Display numbers with ordinal suffix in PHP

Question

I want to display numbers as follows

• 1 as 1st,
• 2 as 2nd,
• ...,
• 150 as 150th.

How should I find the correct ordinal suffix (st, nd, rd or th) for each number in my code?

Answer 1

from wikipedia:

$ends = array('th','st','nd','rd','th','th','th','th','th','th');
if (($number %100) >= 11 && ($number%100) <= 13)
   $abbreviation = $number. 'th';
else
   $abbreviation = $number. $ends[$number % 10];

Where $number is the number you want to write. Works with any natural number.

As a function:

function ordinal($number) {
    $ends = array('th','st','nd','rd','th','th','th','th','th','th');
    if ((($number % 100) >= 11) && (($number%100) <= 13))
        return $number. 'th';
    else
        return $number. $ends[$number % 10];
}
//Example Usage
echo ordinal(100);

Answer 2

PHP has built-in functionality for this. It even handles internationalization!

$locale = 'en_US';
$nf = new NumberFormatter($locale, NumberFormatter::ORDINAL);
echo $nf->format($number);

Note that this functionality is only available in PHP 5.3.0 and later.

Answer 3

This can be accomplished in a single line by leveraging similar functionality in PHP's built-in date/time functions. I humbly submit:

Solution:

function ordinalSuffix( $n )
{
  return date('S',mktime(1,1,1,1,( (($n>=10)+($n>=20)+($n==0))*10 + $n%10) ));
}

Detailed Explanation:

The built-in date() function has suffix logic for handling nth-day-of-the-month calculations. The suffix is returned when S is given in the format string:

date( 'S' , ? );

Since date() requires a timestamp (for ? above), we'll pass our integer $n as the day parameter to mktime() and use dummy values of 1 for the hour, minute, second, and month:

date( 'S' , mktime( 1 , 1 , 1 , 1 , $n ) );

This actually fails gracefully on values out of range for a day of the month (i.e. $n > 31) but we can add some simple inline logic to cap $n at 29:

date( 'S', mktime( 1, 1, 1, 1, ( (($n>=10)+($n>=20))*10 + $n%10) ));

The only positive value(May 2017) this fails on is $n == 0, but that's easily fixed by adding 10 in that special case:

date( 'S', mktime( 1, 1, 1, 1, ( (($n>=10)+($n>=20)+($n==0))*10 + $n%10) ));

Update, May 2017

As observed by @donatJ, the above fails above 100 (e.g. "111st"), since the >=20 checks are always returning true. To reset these every century, we add a filter to the comparison:

date( 'S', mktime( 1, 1, 1, 1, ( (($n>=10)+($n%100>=20)+($n==0))*10 + $n%10) ));

Just wrap it in a function for convenience and off you go!

Answer 4

Here is a one-liner:

$a = <yournumber>;
echo $a.substr(date('jS', mktime(0,0,0,1,($a%10==0?9:($a%100>20?$a%10:$a%100)),2000)),-2);

Probably the shortest solution. Can of course be wrapped by a function:

function ordinal($a) {
  // return English ordinal number
  return $a.substr(date('jS', mktime(0,0,0,1,($a%10==0?9:($a%100>20?$a%10:$a%100)),2000)),-2);
}

Regards, Paul

EDIT1: Correction of code for 11 through 13.

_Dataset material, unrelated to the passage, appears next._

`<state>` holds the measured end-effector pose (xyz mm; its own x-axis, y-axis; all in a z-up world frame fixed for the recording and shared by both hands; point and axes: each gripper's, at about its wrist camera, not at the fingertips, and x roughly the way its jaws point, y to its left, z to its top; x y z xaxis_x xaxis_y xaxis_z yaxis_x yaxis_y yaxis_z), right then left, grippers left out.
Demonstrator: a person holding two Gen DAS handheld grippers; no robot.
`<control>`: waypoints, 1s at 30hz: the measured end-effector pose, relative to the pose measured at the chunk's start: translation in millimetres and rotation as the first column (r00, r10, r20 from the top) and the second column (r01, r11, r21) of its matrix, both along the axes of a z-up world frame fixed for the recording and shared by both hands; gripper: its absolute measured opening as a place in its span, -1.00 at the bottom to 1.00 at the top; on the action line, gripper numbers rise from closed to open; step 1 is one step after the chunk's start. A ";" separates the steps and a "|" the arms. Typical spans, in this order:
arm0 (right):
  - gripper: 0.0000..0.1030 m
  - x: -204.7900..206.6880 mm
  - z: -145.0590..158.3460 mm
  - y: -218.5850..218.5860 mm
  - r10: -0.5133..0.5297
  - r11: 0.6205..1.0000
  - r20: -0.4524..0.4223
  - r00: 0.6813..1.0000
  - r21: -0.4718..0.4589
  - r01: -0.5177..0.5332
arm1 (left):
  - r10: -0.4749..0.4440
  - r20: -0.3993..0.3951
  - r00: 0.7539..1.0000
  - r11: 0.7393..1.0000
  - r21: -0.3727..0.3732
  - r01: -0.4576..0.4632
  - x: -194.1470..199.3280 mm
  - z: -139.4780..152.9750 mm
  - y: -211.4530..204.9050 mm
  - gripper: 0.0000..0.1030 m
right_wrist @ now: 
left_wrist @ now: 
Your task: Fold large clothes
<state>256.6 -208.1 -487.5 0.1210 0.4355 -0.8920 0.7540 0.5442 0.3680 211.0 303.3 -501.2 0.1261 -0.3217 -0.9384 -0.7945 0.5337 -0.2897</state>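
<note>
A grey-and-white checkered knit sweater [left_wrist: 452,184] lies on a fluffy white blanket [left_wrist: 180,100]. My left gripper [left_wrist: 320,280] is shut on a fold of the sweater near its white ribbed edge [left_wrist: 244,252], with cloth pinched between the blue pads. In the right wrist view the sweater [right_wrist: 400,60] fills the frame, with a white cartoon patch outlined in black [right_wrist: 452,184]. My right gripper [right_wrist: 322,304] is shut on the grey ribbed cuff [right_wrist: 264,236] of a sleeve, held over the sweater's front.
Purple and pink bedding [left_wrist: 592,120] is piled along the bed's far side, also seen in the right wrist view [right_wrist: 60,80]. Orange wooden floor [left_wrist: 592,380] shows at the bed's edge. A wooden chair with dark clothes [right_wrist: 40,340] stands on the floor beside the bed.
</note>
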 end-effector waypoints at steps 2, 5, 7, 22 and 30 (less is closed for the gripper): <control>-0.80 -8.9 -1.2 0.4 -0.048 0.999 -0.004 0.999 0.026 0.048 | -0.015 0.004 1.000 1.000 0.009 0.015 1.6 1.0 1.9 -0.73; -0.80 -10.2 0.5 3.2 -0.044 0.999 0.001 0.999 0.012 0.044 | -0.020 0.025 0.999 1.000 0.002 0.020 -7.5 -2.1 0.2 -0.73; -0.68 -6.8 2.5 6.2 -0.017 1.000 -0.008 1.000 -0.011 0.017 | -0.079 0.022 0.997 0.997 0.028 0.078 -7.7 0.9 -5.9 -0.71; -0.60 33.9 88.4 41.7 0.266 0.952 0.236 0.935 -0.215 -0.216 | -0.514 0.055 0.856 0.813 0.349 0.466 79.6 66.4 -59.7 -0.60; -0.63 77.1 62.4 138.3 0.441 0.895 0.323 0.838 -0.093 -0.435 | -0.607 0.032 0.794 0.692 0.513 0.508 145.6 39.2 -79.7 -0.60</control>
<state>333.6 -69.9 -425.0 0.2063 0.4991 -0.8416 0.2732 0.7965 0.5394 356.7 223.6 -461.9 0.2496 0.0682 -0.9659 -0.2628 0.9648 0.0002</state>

EDIT2: Correction of code for 111, 211, ...

EDIT3: Now it works correctly also for multiples of 10.

Answer 5

from http://www.phpro.org/examples/Ordinal-Suffix.html

<?php

/**
 *
 * @return number with ordinal suffix
 *
 * @param int $number
 *
 * @param int $ss Turn super script on/off
 *
 * @return string
 *
 */
function ordinalSuffix($number, $ss=0)
{

    /*** check for 11, 12, 13 ***/
    if ($number % 100 > 10 && $number %100 < 14)
    {
        $os = 'th';
    }
    /*** check if number is zero ***/
    elseif($number == 0)
    {
        $os = '';
    }
    else
    {
        /*** get the last digit ***/
        $last = substr($number, -1, 1);

        switch($last)
        {
            case "1":
            $os = 'st';
            break;

            case "2":
            $os = 'nd';
            break;

            case "3":
            $os = 'rd';
            break;

            default:
            $os = 'th';
        }
    }

    /*** add super script ***/
    $os = $ss==0 ? $os : '<sup>'.$os.'</sup>';

    /*** return ***/
    return $number.$os;
}
?> 

Answer 6

Simple and Easy Answer will be:

$Day = 3; 
echo date("S", mktime(0, 0, 0, 0, $Day, 0));

//OUTPUT - rd

Answer 7

I wrote this for PHP4. It's been working ok & it's pretty economical.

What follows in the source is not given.